YOUR ASSIGNMENT » A word-for-word repetition of the records beneath this task is the expected answer.

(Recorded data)
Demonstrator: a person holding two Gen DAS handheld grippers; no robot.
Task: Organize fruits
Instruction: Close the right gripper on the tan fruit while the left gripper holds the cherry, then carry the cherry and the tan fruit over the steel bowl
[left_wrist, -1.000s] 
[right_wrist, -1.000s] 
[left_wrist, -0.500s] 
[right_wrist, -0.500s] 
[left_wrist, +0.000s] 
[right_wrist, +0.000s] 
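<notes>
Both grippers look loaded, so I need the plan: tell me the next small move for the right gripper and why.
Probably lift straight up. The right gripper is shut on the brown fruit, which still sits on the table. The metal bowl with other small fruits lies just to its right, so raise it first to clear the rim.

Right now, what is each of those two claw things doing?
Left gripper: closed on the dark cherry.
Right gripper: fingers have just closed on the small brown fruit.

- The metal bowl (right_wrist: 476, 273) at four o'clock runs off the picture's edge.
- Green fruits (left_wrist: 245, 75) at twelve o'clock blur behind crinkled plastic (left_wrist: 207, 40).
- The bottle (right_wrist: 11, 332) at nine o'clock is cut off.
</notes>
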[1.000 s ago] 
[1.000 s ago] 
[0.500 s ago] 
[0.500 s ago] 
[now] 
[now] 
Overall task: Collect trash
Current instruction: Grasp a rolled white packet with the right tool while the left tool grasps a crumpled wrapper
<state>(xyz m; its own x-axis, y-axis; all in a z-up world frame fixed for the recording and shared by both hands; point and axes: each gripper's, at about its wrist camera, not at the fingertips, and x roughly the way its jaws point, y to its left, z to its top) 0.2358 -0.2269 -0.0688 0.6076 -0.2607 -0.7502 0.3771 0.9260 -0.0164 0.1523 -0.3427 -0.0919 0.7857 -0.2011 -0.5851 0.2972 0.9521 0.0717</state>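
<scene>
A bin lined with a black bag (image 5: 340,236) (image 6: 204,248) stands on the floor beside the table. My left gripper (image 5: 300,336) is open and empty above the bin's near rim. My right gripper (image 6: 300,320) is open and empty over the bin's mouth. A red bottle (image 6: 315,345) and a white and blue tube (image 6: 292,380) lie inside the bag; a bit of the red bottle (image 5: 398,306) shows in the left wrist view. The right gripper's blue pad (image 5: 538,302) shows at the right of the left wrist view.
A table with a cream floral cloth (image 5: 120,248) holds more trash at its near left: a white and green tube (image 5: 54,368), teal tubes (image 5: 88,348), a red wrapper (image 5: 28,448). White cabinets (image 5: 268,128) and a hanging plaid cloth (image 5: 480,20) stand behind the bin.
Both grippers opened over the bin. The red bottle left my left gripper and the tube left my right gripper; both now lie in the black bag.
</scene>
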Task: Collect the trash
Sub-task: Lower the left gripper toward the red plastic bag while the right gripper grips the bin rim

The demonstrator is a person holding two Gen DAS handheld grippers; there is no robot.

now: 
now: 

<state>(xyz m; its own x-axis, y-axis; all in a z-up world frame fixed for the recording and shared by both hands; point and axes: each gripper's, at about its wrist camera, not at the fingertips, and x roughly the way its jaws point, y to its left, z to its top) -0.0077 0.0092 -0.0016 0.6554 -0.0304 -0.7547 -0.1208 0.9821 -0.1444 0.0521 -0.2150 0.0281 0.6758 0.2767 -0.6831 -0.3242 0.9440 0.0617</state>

ANSWER SECTION »
Demonstrator: a person holding two Gen DAS handheld grippers; no robot.
Task: Organize fruits
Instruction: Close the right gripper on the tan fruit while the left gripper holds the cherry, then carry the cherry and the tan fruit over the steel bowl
[left_wrist, -1.000s] 
[right_wrist, -1.000s] 
[left_wrist, -0.500s] 
[right_wrist, -0.500s] 
[left_wrist, +0.000s] 
[right_wrist, +0.000s] 
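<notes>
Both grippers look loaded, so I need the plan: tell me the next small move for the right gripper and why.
Probably lift straight up. The right gripper is shut on the brown fruit, which still sits on the table. The metal bowl with other small fruits lies just to its right, so raise it first to clear the rim.

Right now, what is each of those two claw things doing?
Left gripper: closed on the dark cherry.
Right gripper: fingers have just closed on the small brown fruit.

- The metal bowl (right_wrist: 476, 273) at four o'clock runs off the picture's edge.
- Green fruits (left_wrist: 245, 75) at twelve o'clock blur behind crinkled plastic (left_wrist: 207, 40).
- The bottle (right_wrist: 11, 332) at nine o'clock is cut off.
</notes>
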[1.000 s ago] 
[1.000 s ago] 
[0.500 s ago] 
[0.500 s ago] 
[now] 
[now] 
Overall task: Collect trash
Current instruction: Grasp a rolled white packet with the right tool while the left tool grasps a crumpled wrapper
<state>(xyz m; its own x-axis, y-axis; all in a z-up world frame fixed for the recording and shared by both hands; point and axes: each gripper's, at about its wrist camera, not at the fingertips, and x roughly the way its jaws point, y to its left, z to its top) 0.2358 -0.2269 -0.0688 0.6076 -0.2607 -0.7502 0.3771 0.9260 -0.0164 0.1523 -0.3427 -0.0919 0.7857 -0.2011 -0.5851 0.2972 0.9521 0.0717</state>
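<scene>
A bin lined with a black bag (image 5: 340,236) (image 6: 204,248) stands on the floor beside the table. My left gripper (image 5: 300,336) is open and empty above the bin's near rim. My right gripper (image 6: 300,320) is open and empty over the bin's mouth. A red bottle (image 6: 315,345) and a white and blue tube (image 6: 292,380) lie inside the bag; a bit of the red bottle (image 5: 398,306) shows in the left wrist view. The right gripper's blue pad (image 5: 538,302) shows at the right of the left wrist view.
A table with a cream floral cloth (image 5: 120,248) holds more trash at its near left: a white and green tube (image 5: 54,368), teal tubes (image 5: 88,348), a red wrapper (image 5: 28,448). White cabinets (image 5: 268,128) and a hanging plaid cloth (image 5: 480,20) stand behind the bin.
Both grippers opened over the bin. The red bottle left my left gripper and the tube left my right gripper; both now lie in the black bag.
</scene>
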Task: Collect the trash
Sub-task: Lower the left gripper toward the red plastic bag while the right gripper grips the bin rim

The demonstrator is a person holding two Gen DAS handheld grippers; there is no robot.

now: 
now: 

<state>(xyz m; its own x-axis, y-axis; all in a z-up world frame fixed for the recording and shared by both hands; point and axes: each gripper's, at about its wrist camera, not at the fingertips, and x roughly the way its jaws point, y to its left, z to its top) -0.0077 0.0092 -0.0016 0.6554 -0.0304 -0.7547 -0.1208 0.9821 -0.1444 0.0521 -0.2150 0.0281 0.6758 0.2767 -0.6831 -0.3242 0.9440 0.0617</state>

With this, the exercise is done.